We experience terror from the system and within our own communities against us by us. This is the stress that also helps to sent us to an early grave. It is distracting and influences the attitude of our youth who imagine that there is no future. The rise of suicide has risen in the Black community where at one time we could boast that we did not kill ourselves. It’s true, I just spoke to a woman who shared that her daughter killed herself, as did her godson this past summer and a neighbor’s 9 year old then killed himself.
So what do we do? Do we sit around and pretend that we will wake up one morning and the problems will magically go away? Or do we come together and have that conversation? We have to raise the questions about what to do about it. White folks had the conversation. And they decided to move the banging terrorist out of the inner urban cities. They have cast them out, retaken their cities and sent the riffraff to the suburbs, prison or the downward spiral of homelessness.
There’s so much to be said, so much to be fixed, so much to be done. And trust me I really thought that we’d be further along. But it is what it is. Where do we go from here, what do we do? I’ll tell you this it won’t be said, it won’t get fixed, and it won’t be done if we don’t begin.

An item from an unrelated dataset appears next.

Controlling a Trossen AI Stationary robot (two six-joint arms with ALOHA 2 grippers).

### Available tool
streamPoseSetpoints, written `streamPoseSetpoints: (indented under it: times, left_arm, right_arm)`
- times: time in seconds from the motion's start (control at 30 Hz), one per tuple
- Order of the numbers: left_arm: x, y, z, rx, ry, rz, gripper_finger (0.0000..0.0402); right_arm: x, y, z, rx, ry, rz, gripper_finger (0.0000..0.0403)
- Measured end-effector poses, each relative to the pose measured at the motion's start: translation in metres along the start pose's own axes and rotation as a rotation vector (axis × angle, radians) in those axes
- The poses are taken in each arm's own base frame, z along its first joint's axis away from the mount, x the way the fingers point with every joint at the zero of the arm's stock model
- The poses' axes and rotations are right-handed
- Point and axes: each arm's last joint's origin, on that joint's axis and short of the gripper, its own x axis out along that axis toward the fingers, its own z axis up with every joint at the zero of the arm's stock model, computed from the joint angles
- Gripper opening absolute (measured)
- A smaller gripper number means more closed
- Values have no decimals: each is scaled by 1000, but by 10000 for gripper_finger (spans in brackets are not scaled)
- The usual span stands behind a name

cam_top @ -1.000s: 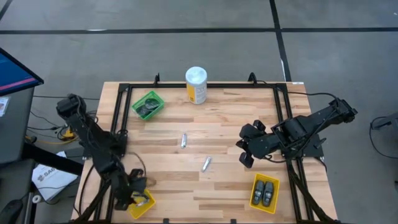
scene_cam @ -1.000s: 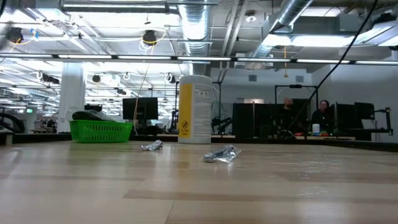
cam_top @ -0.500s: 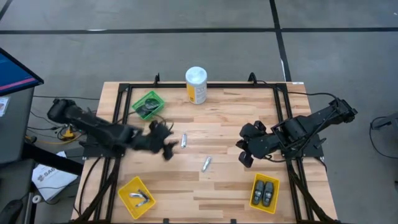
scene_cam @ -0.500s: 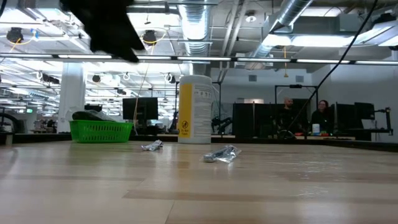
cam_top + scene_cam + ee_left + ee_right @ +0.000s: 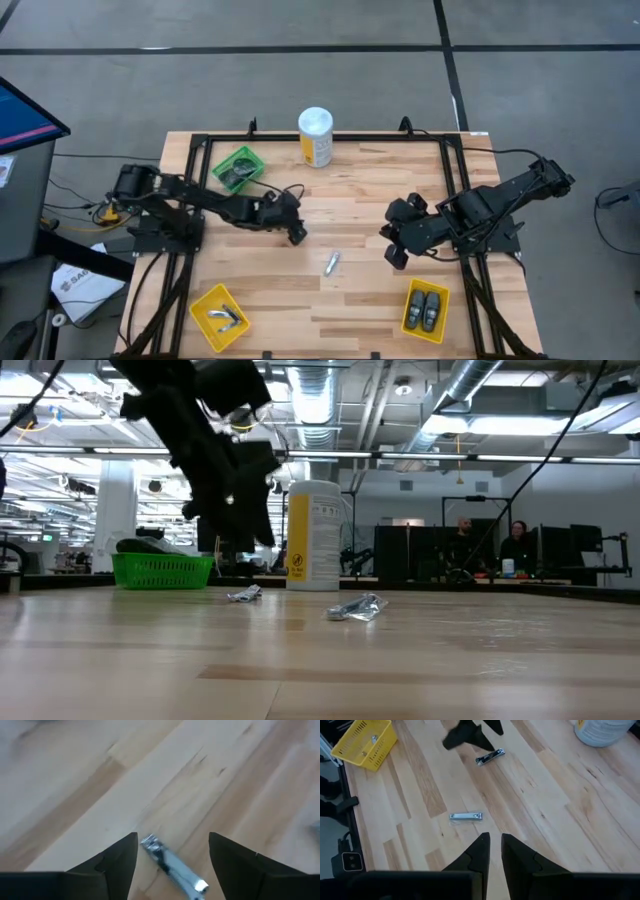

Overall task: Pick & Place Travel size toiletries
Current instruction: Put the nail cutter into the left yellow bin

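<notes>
Two tiny silver tubes lie flat on the wood. My left gripper (image 5: pixel 294 229) (image 5: pixel 173 840) is open and hangs in the air just above the farther tube (image 5: pixel 172 869) (image 5: pixel 243 594), a finger on either side, touching nothing. The nearer tube (image 5: pixel 331 263) (image 5: pixel 357 607) (image 5: pixel 466 816) lies between the two arms. My right gripper (image 5: pixel 392 246) (image 5: pixel 493 839) is shut and waits over the table's right half. Dark discs sit in the green bin (image 5: pixel 238 168). Two dark pods fill the near-right yellow bin (image 5: pixel 425 308). Another tube lies in the near-left yellow bin (image 5: pixel 219 317).
The tall white-and-yellow canister (image 5: pixel 315 136) (image 5: pixel 314 536) stands at the far edge, behind the tubes. A black frame runs around the tabletop. People sit at desks in the room beyond (image 5: pixel 490 550). Bare wood lies between the nearer tube and the near edge.
My left arm has swung from the near-left yellow bin up and across to the table's middle, then come down over the farther silver tube. The tubes on the table and my right arm have stayed put.
</notes>
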Motion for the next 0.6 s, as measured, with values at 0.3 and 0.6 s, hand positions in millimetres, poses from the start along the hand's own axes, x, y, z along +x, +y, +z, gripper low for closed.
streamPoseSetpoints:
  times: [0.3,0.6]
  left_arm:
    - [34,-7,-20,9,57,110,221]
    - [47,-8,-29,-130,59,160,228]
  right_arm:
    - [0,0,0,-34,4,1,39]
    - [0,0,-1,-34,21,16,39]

Even if you start out small it makes a difference. Envision just a few families gather to meet, to establish their concerns. From there you can invite, and or collaborate with the Church, the aldermanic offices, the police and take to task step by step what has to be done to make a change in our communities.
Last week I said, we have to get back to knowing our next-door neighbors and the ones down the street too, well I’m saying it again. We have to be the change otherwise we are just as much a contributor to the problem as are the actual instigators. I said we have to accept responsibility for our communities. Each adult has to be invested in the community.
Being silent and avoiding the violent has not worked. So let’s commit to change first and then move on from there. Let’s dare to confront the issues and concerns that plague our people.